None of these teams found any success until they quit hiring the unknown soldiers and started going after higher profile guys with rich pedigrees.
But there is one team conspicuous from its absence from this group.
The Lions haven't, truthfully, ever gotten away from hiring coaching on the cheap. And I don't mean cheap in terms of strictly dollars and cents. I mean cheap in terms of poverty of pedigree.
Oh, there were the just plain cheap ones, money-wise (Tommy Hudspeth and Rick Forzano come to mind). And there were convenient ones (assistants Wayne Fontes and Gary Moeller). And there were those who were neither, but also not qualified (Darryl Rogers).
The Pistons have their Chuck Daly and Larry Brown. The Red Wings have their Scotty Bowman. The Tigers have their Sparky Anderson and Jim Leyland.
The Lions have none of that, harkening back to the late 1950s, early 1960s.
Don't talk to me about Steve Mariucci, whose background and style were both ill-fits with the team. And don't talk to me about Bobby Ross and his Super Bowl appearance with the Chargers. The list of coaches who've taken their teams to Super Bowls -- and lost -- isn't all that impressive.
Rod Marinelli wouldn't, on first glance, appear to be the Lions' Daly or Bowman or Leyland. His team went 3-13 in his first season. He was a career assistant, and never a coordinator -- supposedly a requirement to be a capable head coach. He might be another example of coaching on the cheap -- again, not in terms of dollars.
Whether Marinelli succeeds or not, the fact remains: the Lions have never made the splash at the coaching position that other NFL teams have made. Never have they brought in a bona fide, high profile, rich-with-winning guy who is capable of turning a franchise around.
They've let a few of those go, though, to other teams.
Don Shula was a bright young assistant, working with the Lions' defensive backs, in the early part of the 1960s. But by the time their head coaching job was open, Shula was starting to make a Hall of Fame name for himself with the Baltimore Colts. Charles "Chuck" Knox cut his football coaching teeth as a Lions assistant in the 1970s, but was shunned by the team after Joe Schmidt resigned in 1973. Knox then went on to great success as leader of first the Rams, then the Seahawks.
Did you know Bill Belichick started as a Lions assistant? Or Jerry Glanville? Or Marty Schottenheimer?
It's true. As Casey Stengel once said, "You can look it up."
Marinelli could be our Knox, or Shula. Maybe he's the assistant that his former team, the Tampa Bay Buccaneers, will rue letting leave.
Maybe.
2 comments:
This is no endorsement of Sgt. Marinelli - as I think he still has quite a bit to prove - but the best case scenario is that he'd become the Lions' version of Chuck Daly.

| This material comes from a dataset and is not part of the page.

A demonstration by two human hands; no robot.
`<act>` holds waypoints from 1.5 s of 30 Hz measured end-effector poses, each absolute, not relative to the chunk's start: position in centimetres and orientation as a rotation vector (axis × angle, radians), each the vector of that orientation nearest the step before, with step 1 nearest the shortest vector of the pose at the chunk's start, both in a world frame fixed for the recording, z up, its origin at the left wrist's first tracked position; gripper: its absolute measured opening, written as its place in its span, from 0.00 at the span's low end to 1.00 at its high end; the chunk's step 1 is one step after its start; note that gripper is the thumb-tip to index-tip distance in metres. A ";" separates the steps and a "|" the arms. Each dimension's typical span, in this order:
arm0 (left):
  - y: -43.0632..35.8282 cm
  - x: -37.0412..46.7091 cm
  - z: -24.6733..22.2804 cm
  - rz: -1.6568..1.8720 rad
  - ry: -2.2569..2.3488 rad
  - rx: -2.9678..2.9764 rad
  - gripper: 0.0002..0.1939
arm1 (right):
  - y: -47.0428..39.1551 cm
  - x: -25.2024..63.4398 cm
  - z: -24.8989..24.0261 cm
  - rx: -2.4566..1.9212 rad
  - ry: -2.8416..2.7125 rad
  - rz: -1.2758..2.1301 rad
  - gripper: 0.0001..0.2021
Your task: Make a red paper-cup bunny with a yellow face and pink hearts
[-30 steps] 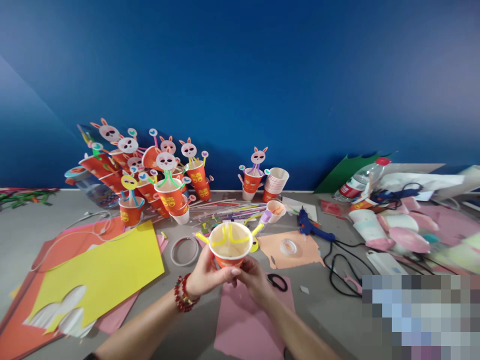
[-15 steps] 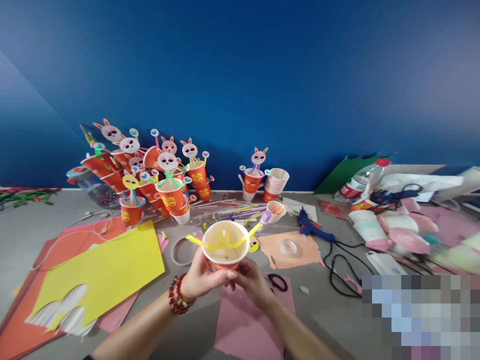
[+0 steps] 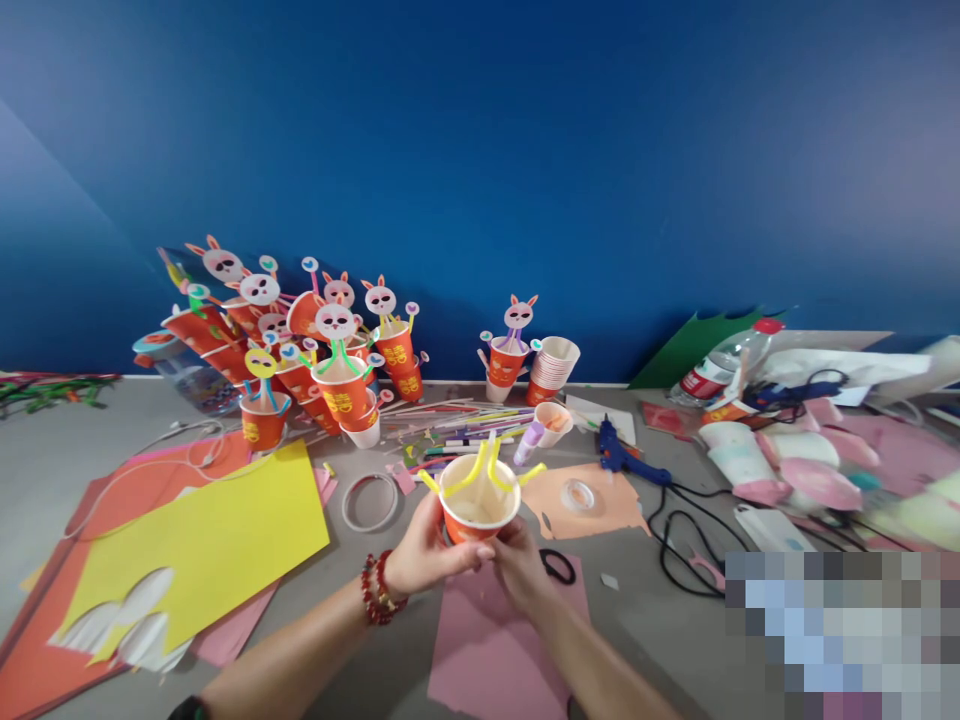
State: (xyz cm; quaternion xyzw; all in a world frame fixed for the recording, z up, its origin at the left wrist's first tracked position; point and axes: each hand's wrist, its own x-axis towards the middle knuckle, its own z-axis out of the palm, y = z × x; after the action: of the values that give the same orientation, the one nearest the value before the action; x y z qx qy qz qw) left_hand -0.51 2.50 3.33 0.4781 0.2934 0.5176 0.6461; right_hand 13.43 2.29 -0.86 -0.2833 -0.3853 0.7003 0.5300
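Between my two hands is a red paper cup (image 3: 471, 528) with a white inside, its mouth tilted toward me. Yellow bendy straws (image 3: 495, 462) pass through it: two ends poke out at the sides and two rise in the middle. My left hand (image 3: 427, 550) wraps the cup's left side, thumb across the front. On the lower right, my right hand (image 3: 520, 565) grips the cup, its fingers partly hidden behind it. Pink paper (image 3: 487, 640) lies beneath my hands, with black scissor handles (image 3: 559, 567) at its edge.
Finished rabbit-face cups (image 3: 336, 375) crowd the back left. A cup stack (image 3: 553, 370) stands behind, near a blue glue gun (image 3: 626, 458) and its looping black cord. Yellow card (image 3: 210, 545) covers the left; clear tape (image 3: 577, 495) and a water bottle (image 3: 724, 365) are to the right.
Both hands have moved the cup slightly right and down. The middle straws now stand up above the rim. The small yellow face seen beside the cup is no longer visible.
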 end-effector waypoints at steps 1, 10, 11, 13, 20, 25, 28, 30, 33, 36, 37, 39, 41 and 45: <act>2.6 -0.4 3.2 1.153 0.656 1.100 0.35 | 2.3 13.4 -0.8 -0.674 -0.901 1.677 0.18; 2.6 -0.3 3.2 1.136 0.643 1.122 0.33 | 2.2 13.3 -0.4 -0.643 -0.825 1.745 0.17; 2.6 -0.2 3.2 1.140 0.635 1.126 0.32 | 2.2 13.3 -0.4 -0.644 -0.823 1.746 0.17; 2.6 -0.2 3.2 1.147 0.615 1.126 0.31 | 2.2 13.3 -0.5 -0.650 -0.824 1.747 0.16; 2.9 -0.1 4.1 1.137 0.611 1.101 0.26 | 2.4 13.6 -0.7 -0.681 -0.852 1.747 0.17; 2.9 0.1 3.5 1.153 0.618 1.032 0.24 | 2.5 13.7 -0.6 -0.695 -0.867 1.753 0.17; 3.0 0.3 3.2 1.165 0.636 0.948 0.24 | 2.5 13.7 -0.7 -0.708 -0.875 1.762 0.19; 3.2 0.5 3.4 1.185 0.662 0.870 0.24 | 2.5 13.8 -0.8 -0.720 -0.879 1.768 0.19; 3.5 0.7 4.0 1.185 0.672 0.760 0.22 | 2.6 13.8 -0.9 -0.749 -0.883 1.772 0.17; 3.8 1.0 4.3 1.145 0.617 0.665 0.23 | 2.7 13.8 -1.0 -0.782 -0.878 1.766 0.17; 4.0 1.0 4.3 1.125 0.602 0.638 0.24 | 2.7 13.7 -1.0 -0.792 -0.872 1.764 0.17; 4.1 1.1 4.0 1.082 0.592 0.596 0.27 | 2.8 13.6 -1.0 -0.810 -0.853 1.765 0.18; 4.2 1.2 3.7 1.073 0.607 0.576 0.28 | 2.8 13.6 -1.1 -0.824 -0.828 1.772 0.18; 4.1 1.3 3.4 1.158 0.651 0.570 0.27 | 2.9 13.5 -1.4 -0.844 -0.770 1.790 0.17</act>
State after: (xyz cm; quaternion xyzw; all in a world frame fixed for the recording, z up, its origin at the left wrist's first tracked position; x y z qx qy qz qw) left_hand 1.32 4.06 3.36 0.2610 0.2977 0.5300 0.7499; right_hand 13.49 2.91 -1.42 -0.3471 -0.3168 0.7360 0.4873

Chuck Daly wasn't CHUCK DALY, WORLD CHAMPIONSHIP COACH when he came to the Pistons. He learned how to be a champion here. (Though you could argue his post-Pistons success showed he may have just had the right team at the right time.)
Good point, Ian. I guess I meant to say that once the Pistons realized what they had, and the Sixers went after Daly, they (the Pistons)stepped up to the plate and secured him in Detroit. They didn't take the cheap route and let him leave.